Le mouvement Ennahdha était confronté, depuis début 2013, à une situation qui lui dictait de faire des concessions douloureuses, et il a fini par les faire en adhérant au Dialogue National et souscrivant à ses recommandations qui portaient sur la démission du gouvernement de la troïka et la révision du texte de la constitution pour qu’il soit consensuel. Mais le problème est que ces concessions ont été faites dans la précipitation et la panique surtout après deux assassinats politiques , ceux de Chokri Balaid (le 6 février 2013 et de Mohammed Brahmi, le 25 juillet 2013) , et mis à nu des dissensions internes , ce qui a donné la preuve que ces nouvelles positions n’ont pas été le fruit d’un mûrissement collectif ou d’une évolution assumée dans la pensée et les convictions politiques au sein du parti islamiste .
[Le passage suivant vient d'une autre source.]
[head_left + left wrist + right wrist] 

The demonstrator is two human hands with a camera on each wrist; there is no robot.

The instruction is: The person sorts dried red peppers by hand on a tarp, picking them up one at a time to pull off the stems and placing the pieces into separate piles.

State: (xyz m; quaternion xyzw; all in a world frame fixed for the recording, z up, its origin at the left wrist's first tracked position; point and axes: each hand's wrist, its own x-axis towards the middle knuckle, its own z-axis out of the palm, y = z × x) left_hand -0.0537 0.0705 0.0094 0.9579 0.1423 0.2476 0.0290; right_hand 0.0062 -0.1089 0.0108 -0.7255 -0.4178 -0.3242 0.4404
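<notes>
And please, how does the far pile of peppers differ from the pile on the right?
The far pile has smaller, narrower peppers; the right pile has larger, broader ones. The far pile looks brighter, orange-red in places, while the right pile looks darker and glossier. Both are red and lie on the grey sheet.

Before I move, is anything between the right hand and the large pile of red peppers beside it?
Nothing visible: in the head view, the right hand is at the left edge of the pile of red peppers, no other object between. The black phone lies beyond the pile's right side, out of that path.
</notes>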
La direction islamiste a accusé un coup stratégique en août 2013, nécessitant une relecture des dogmes et postulats sur lesquels repose son approche politique en rapport avec la réalité du pays qu’elle vient de découvrir. Elle a privilégié l’aspect politique et mis en avant la manœuvre tacticienne, en présentant les concessions faites comme un sacrifice fait pour le pays et le processus démocratique. Prise au piège de cet habillage, la hiérarchie islamiste qui est presque contestée par ses bases, se voit chaleureusement saluée par les chancelleries et les médias internationaux. L’opinion publique nationale, elle, reste médusée en mesurant le chemin parcouru par l’islamisme en Tunisie en quelques mois. Déjà, au début de l’été 2013, d’illustres dirigeants islamistes traitaient leurs adversaires libéraux, de gauche ou syndicalistes de blessés des dernières élections, d’epsilons politiques (zéro virgule…), de comploteurs et vendus aux puissances étrangères. Ces mêmes dirigeants fermaient pratiquement les yeux sur le trafic d’armes qui prolifère aux quatre coins du pays , sur les réseaux de recrutement des djihadistes pour la Syrie , le Nord Mali et pour les réseaux à l’échelle nationale . Ils constataient sans broncher le pays se transformer en un foyer du terrorisme, et cautionnaient la violence des Ligues de la Protection de la Révolution (LPR) contre les adversaires politiques communs, refusant de les dissoudre.

Bref , ces convictions sans nuances exprimées par des positions tranchées avaient caractérisé le comportement des islamistes jusqu’à tout dernièrement , et les observateurs se sont demandés comment les dirigeants d’Ennahdha sont-ils parvenus à changer et migrer en si peu de temps vers des attitudes modérées , conciliantes , tolérantes ouvertes du moment que le chemin parcouru d’un bout à l’autre de ces attitudes se calcule à l’échelle individuelle par des années entières , à l’échelle des organisations politiques et sociales par des dizaines d’année et à l’échelle des sociétés par des décennies et même par des siècles .

Nous ne pouvons qu’être heureux de cette évolution même annoncée du bout des lèvres, mais Rached Ghannouchi et les siens doivent nous convaincre de leur cheminement, et nous sommes d’avance prêts à les croire.